My school district doesn't need it.  Our Superintendent (despite his misguided blockage of school bussing), fights against it.  At the core, he has fought for our teachers and students.  We pay this so we get that.  We are here and he is accountable.  Superintendent Peter Mustich knows that Rye Neck academic standards exceed the Common Core because of our demographics.  Politicians are looking for someone to blame for low education standards.  Don't blame economically fit school districts.  Look to yourself and leave us alone.  It makes local government accountable so they offset the blame to some of the lowest paid government workers:  teachers.

The best do their jobs privately.  When government intercedes either someone is politically or economically benefitting or off-setting accountability.  

Do your research. Opt-out.  It's a waste of time.

Diane Ravitch, passionate educator and compatriot of all teachers and student advocates for authentic education, said it best when (loosely quoted) she admitted to not needing to administer or comply with a corporate agenda, so she could say what was on her mind.  Ms. Ravitch also attributed it to her Seventies (so I can't wait to be in my Seventies!).

That said. I have some good friends.  One of my most respected friends is Gina Tampio, mother of four beautiful boys and wife to anti-Common Core Champion and Assistant Fordham Political Science Professor, Nicholas Tampio. 
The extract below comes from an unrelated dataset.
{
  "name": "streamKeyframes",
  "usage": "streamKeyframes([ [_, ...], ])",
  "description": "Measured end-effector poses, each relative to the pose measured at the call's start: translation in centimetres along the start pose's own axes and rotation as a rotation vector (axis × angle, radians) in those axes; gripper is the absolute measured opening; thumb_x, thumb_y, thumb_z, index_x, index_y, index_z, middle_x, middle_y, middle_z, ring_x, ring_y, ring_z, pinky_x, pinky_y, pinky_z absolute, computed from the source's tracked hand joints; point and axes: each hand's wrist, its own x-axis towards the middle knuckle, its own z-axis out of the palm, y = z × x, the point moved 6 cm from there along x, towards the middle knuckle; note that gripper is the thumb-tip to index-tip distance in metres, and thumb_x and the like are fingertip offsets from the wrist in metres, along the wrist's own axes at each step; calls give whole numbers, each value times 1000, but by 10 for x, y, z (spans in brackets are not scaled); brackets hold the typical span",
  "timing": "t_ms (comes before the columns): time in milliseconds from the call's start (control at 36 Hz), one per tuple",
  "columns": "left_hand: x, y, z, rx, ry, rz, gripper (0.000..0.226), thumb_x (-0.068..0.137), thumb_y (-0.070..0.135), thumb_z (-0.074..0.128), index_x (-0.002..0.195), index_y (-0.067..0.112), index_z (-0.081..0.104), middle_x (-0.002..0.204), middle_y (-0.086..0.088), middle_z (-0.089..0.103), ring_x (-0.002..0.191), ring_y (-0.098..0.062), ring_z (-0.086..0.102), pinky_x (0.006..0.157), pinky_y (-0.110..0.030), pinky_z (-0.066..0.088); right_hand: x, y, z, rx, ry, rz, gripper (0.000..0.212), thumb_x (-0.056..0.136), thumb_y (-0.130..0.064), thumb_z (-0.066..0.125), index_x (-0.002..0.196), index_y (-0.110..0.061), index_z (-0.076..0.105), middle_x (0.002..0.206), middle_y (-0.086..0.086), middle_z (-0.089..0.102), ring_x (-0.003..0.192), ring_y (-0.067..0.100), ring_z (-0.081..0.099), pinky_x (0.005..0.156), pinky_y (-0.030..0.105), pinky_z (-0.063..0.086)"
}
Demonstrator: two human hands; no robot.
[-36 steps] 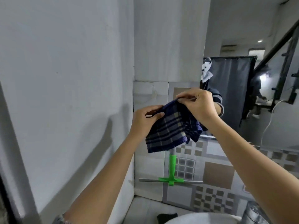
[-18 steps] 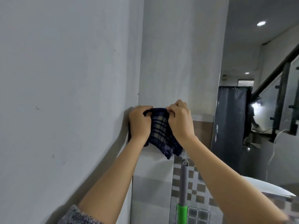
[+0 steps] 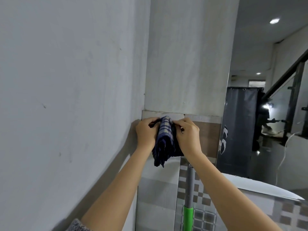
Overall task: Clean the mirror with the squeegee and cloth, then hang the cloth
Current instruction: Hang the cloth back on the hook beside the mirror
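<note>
A dark blue plaid cloth [image 3: 164, 142] hangs bunched against the tiled wall, just under the top edge of the tiles. My left hand [image 3: 145, 133] grips its upper left part and my right hand [image 3: 189, 136] grips its upper right part. Whatever the cloth hangs on is hidden behind it and my fingers. Below my right forearm, the squeegee's grey and green handle [image 3: 189, 197] stands upright against the wall; its blade is out of view. The mirror [image 3: 266, 114] fills the right side and reflects a dark curtain and a staircase.
A plain grey wall [image 3: 66, 97] runs close along my left and meets the tiled wall [image 3: 155, 194] in a corner. A white basin rim [image 3: 266, 185] curves at the lower right below the mirror.
My view has tilted upward and both hands have carried the cloth up to the top of the tiles. The cloth has gone from spread between my hands to bunched narrow against the wall.
</note>
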Motion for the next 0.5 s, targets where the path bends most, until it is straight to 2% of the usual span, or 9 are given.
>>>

So, here's the deal in a nutshell:

1.  Our kids took tests last year that teachers didn't teach to;

2.  Teachers were given materials mid-September and expected to anti-up so had not idea what to teach to;

3.  No one knows what happened yet everyone is stressed out.

AFTER:  

Since last year, my son, a child in a contained classroom who received a mid-thirty percentile grade on his tests, has dropped from a 3 to a 2 in all core (ELA and Math) curriculum.  He is in fourth grade.  My understanding is that fourth grade is a repetition of third.  Does this make sense?

No.

Children who are errantly tested miss out on up to 1000 minutes of direct instruction per day as per misguided government mandate.  

Every child needs a chance.  This is not one of them.

(I'm really hoping you're getting this unless it requires a language barrier translation).

OPT-OUT.

OPT-OUT.

OPT-OUT.

E-mail your teacher that you will not participate in spring testing. 

DO IT NOW.  I did it.  Twenty seconds, max.  No harm done...  Only good. 

And that is all.

Book a tutor, have coffee, go for a swim, shoot hoops... snuggle with your child and he or she will be far better off for time better spent.  

So will your teachers.  

So will your school.  

So will you.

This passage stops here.